Capital City Murders
As the years went by most people forgot about Christine Rothschilds murder, and those few who hadnt simply chalked it up as an anomaly a freak incident unlikely to occur again. And so it would be until July 21, 1976 when the charred and decomposed remains of 20-year-old Debra Bennett were discovered by land assessors in a gully along Old Sauk Pass Road, approximately 14 miles from Madison in Western Dane County.
An autopsy, conducted by Dr. Billy Bauman, revealed that Debra had been dead for at least 10 days, but the exact cause of death was unknown. A fractured collarbone and dental records had enabled her identification. Soon after her discovery, investigators learned from friends that she had recently been evicted from her apartment and had been staying in a room at the Cardinal Hotel in downtown Madison. A native of Ridgeway in Iowa County, Debra had only lived in the area a short time. Investigators had no suspects and very little evidence to go on. In a mysterious twist, three weeks after her body was found, the key to her room was mailed to the hotel. There was no note, return address, or any identifying marks. Investigators have yet to release the postmark information or the results of the examination they conducted for latent prints. As with Christine Rothschilds murder, the case was eventually filed away in a folder pending future leads.
Two years would pass until another brutal discovery rocked the area. It was once again a summer day on which another young woman was found in a shallow grave along Woodland Road in Waunakee, just 14 miles from the city of Madison. The victim had been dead for at least three days and had apparently died as a result of blunt force trauma to the head. It took investigators nearly two days to identify the body as that of 18-year-old Julie Ann Hall. According to Halls friends, just weeks earlier on May 1, 1978, Julie had secured a job as a library assistant on the university campus. She was last seen on a Friday night when she went out to a local pub, Main King Tap, a short distance from Madisons Capital Square. Again, there were no suspects and no evidence pointing towards the killer.
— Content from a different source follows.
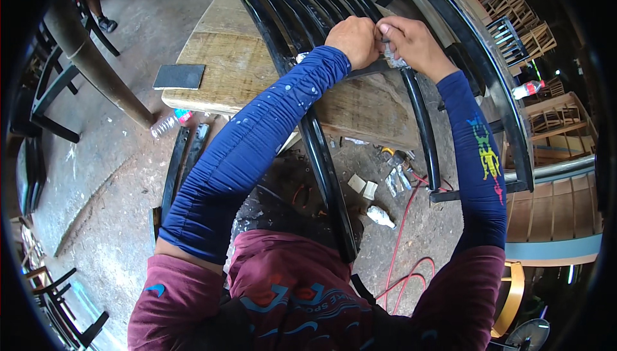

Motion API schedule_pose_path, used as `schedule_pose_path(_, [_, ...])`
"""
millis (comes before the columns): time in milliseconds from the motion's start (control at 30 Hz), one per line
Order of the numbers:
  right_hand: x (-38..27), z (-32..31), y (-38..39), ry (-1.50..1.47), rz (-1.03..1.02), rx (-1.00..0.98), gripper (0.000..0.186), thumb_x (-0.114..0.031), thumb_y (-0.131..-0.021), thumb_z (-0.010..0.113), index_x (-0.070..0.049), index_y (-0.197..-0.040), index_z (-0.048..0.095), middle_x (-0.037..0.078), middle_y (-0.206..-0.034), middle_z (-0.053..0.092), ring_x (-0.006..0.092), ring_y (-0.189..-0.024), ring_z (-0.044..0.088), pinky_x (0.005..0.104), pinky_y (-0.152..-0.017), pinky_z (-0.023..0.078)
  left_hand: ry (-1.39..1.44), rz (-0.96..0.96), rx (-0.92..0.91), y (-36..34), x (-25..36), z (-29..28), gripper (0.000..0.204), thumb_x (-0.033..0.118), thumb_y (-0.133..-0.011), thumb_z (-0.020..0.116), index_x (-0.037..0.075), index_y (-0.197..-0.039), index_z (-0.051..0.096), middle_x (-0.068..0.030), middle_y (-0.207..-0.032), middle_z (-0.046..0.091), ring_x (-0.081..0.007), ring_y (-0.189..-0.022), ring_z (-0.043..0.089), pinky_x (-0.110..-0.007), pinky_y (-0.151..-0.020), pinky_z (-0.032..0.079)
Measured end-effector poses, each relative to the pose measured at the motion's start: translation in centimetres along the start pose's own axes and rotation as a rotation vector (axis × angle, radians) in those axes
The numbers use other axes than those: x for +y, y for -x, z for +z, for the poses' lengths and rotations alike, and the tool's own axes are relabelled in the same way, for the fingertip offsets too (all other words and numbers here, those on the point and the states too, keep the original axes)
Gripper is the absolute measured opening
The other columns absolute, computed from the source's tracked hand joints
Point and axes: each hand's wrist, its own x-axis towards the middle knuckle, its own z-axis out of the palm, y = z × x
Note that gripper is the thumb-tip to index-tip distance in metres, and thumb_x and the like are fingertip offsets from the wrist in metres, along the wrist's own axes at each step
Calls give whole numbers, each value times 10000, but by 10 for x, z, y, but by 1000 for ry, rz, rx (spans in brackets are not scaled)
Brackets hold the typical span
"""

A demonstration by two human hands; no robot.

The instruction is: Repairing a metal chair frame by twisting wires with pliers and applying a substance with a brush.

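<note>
While the right hand [418,46] pinches what looks like a grey scrap [397,62] and the left hand [355,41] curls beside it, hold hidden, the black chair frame [326,184] lies directly under both on the wooden desk [238,55], long axis running forward-left.

Blue lettering [335,301] on the maroon shirt [292,254], the red bottle label [533,87] illegible
</note>
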Motion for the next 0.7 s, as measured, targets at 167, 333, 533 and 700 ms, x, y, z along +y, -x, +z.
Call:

On March 27, 1979, 20-year-old Julie Speerschneider mysteriously vanished. According to witnesses, she had spent most of the evening at the 602 Club, a bar at 602 University Avenue, when she decided to hitchhike to a friends house. Shortly after her disappearance, a man told police that he had picked up Julie, who he had recognized from media reports, along with a male companion and dropped them off at the corner of Johnson and Brearly. The witness gave a description of the man to investigators, but they were unable to identify him. Julie had many friends and at the time of her disappearance worked at the Red Caboose Day Care Center, where coworkers described her as a reliable and friendly employee. Friends and relatives offered a reward for information and at one point consulted a psychic in hopes of locating her.